→ Action item
Transcribe the listing underneath, keeping each word exact and omitting the images.
═══ Available data
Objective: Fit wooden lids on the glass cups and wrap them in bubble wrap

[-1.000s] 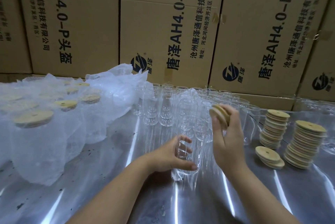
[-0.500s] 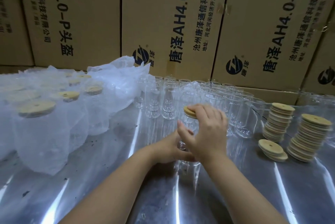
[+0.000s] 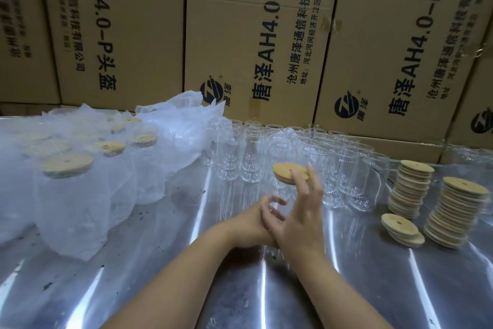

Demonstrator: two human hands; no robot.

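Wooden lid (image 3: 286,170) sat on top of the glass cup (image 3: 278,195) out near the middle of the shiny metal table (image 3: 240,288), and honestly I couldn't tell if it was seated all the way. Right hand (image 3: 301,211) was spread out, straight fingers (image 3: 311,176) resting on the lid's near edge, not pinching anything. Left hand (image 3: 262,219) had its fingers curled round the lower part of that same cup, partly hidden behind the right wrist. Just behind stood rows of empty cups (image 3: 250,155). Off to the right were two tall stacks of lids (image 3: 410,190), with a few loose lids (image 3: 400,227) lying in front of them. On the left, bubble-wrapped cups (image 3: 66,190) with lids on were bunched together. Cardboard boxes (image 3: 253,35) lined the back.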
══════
→ Task answer
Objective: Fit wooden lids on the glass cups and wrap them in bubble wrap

[-1.000s] 
[-0.500s] 
[+0.000s] 

Demonstrator: two human hands; no robot.

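Wooden lid (image 3: 286,170) sat on top of the glass cup (image 3: 278,195) out near the middle of the shiny metal table (image 3: 240,288), and honestly I couldn't tell if it was seated all the way. Right hand (image 3: 301,211) was spread out, straight fingers (image 3: 311,176) resting on the lid's near edge, not pinching anything. Left hand (image 3: 262,219) had its fingers curled round the lower part of that same cup, partly hidden behind the right wrist. Just behind stood rows of empty cups (image 3: 250,155). Off to the right were two tall stacks of lids (image 3: 410,190), with a few loose lids (image 3: 400,227) lying in front of them. On the left, bubble-wrapped cups (image 3: 66,190) with lids on were bunched together. Cardboard boxes (image 3: 253,35) lined the back.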

The output requires nothing else.